Task details >> In the listing below, locate the line containing "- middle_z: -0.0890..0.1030" and the line containing "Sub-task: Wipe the". Output both of them and every line between, exactly as written, and nothing more.

Information shown >>
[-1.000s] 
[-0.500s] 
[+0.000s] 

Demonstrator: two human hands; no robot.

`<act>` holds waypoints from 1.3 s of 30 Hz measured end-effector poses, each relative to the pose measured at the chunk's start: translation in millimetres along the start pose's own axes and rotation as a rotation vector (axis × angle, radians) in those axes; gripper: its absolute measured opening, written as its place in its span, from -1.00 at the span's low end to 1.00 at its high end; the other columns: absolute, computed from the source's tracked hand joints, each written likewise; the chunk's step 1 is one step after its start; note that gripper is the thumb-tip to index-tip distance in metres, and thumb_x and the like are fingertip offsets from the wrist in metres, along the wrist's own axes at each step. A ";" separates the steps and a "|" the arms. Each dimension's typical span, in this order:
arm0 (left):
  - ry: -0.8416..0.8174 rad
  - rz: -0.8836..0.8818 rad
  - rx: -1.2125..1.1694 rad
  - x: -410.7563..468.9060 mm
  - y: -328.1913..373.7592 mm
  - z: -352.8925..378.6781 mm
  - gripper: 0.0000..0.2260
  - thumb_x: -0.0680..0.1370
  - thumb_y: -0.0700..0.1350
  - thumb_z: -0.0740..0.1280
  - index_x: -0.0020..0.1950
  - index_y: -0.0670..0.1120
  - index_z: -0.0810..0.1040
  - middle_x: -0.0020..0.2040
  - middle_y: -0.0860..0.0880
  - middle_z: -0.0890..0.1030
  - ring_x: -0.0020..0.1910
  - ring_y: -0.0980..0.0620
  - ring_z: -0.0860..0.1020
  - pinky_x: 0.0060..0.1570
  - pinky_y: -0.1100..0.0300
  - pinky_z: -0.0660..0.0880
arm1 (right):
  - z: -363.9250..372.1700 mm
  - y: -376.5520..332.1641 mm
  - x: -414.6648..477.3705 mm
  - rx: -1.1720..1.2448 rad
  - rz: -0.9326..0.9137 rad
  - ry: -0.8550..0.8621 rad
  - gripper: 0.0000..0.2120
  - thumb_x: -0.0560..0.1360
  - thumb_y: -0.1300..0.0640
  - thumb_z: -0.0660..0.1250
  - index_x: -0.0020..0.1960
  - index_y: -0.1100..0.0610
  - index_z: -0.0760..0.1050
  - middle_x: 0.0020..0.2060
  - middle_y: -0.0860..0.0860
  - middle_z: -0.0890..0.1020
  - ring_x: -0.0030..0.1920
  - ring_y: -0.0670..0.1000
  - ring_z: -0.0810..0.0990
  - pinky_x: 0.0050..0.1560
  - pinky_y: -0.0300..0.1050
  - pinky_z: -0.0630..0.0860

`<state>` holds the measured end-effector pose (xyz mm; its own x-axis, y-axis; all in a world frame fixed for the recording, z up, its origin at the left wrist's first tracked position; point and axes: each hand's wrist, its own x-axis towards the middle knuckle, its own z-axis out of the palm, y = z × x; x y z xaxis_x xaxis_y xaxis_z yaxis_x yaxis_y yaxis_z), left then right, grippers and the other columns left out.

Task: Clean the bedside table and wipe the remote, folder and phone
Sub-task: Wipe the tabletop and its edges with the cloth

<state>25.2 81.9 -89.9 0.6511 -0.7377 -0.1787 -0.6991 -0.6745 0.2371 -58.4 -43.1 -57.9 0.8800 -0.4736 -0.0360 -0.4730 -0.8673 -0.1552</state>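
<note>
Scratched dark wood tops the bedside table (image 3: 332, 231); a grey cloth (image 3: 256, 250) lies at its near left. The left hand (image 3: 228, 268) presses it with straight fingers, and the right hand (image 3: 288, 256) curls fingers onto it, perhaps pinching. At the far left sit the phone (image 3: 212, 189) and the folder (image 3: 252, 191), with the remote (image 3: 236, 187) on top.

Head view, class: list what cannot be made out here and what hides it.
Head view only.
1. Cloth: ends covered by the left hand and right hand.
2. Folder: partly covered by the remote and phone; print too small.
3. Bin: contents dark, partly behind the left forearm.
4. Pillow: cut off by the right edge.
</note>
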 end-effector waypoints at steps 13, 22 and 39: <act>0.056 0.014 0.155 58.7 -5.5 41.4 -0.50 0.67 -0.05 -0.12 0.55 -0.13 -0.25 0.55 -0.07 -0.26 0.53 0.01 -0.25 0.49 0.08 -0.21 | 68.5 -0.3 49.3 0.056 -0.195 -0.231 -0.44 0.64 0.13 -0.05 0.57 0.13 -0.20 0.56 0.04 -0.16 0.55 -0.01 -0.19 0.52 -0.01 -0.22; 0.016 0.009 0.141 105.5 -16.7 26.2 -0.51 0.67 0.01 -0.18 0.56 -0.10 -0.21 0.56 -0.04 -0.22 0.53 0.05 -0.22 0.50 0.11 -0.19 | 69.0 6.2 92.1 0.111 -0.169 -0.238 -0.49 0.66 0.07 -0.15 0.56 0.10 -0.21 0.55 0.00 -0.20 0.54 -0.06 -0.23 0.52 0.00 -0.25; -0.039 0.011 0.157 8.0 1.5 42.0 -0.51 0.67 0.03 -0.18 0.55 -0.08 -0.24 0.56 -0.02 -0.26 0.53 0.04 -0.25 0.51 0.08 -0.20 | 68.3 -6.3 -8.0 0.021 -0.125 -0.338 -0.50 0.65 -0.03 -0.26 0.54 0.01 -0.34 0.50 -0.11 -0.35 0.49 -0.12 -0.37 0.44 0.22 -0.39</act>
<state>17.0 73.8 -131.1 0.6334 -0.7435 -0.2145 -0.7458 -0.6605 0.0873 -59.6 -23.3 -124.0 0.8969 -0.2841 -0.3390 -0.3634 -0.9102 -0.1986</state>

Answer space >>
  - middle_z: -0.0890..0.1030
  - ring_x: -0.0020..0.1910
  - ring_y: -0.0980..0.0620
  - ring_z: -0.0860..0.1020
  - pinky_x: 0.0060..0.1570
  - pinky_y: -0.1100..0.0300
  - pinky_z: -0.0660..0.0880
arm1 (right):
  - z: -363.9250..372.1700 mm
  - y: -376.5520..332.1641 mm
  - x: -414.6648..477.3705 mm
  - rx: -1.1720..1.2448 rad
  - rz: -0.9326..0.9137 rad
  - ry: -0.8550..0.8621 rad
  - gripper: 0.0000..0.2120
  - thumb_x: -0.0560..0.1360
  - thumb_y: -0.1300..0.0640
  - thumb_z: -0.0660..0.1250
  - index_x: -0.0020..0.1960
  - index_y: -0.1100..0.0610
  - index_z: -0.0760..0.1050
  - middle_x: 0.0020..0.2060
  - middle_y: -0.0860..0.0860
  - middle_z: -0.0890..0.1020
  - ring_x: -0.0030..0.1920
  - ring_y: -0.0670..0.1000
  - ring_z: -0.0810..0.0990
  - pinky_x: 0.0050..0.1560
  - pinky_y: -0.0300..0.1050
  - pinky_z: -0.0630..0.0860

`<state>` holds the measured end-effector pose (xyz mm; its own x-axis, y-axis; all in a world frame fixed for the recording, z up, its origin at the left wrist's first tracked position; point and axes: each hand's wrist, its own x-axis towards the middle knuckle, its own z-axis out of the palm, y = z × x; x y z xaxis_x xaxis_y xaxis_z yaxis_x yaxis_y yaxis_z), left then right, grippers and the other columns left out.

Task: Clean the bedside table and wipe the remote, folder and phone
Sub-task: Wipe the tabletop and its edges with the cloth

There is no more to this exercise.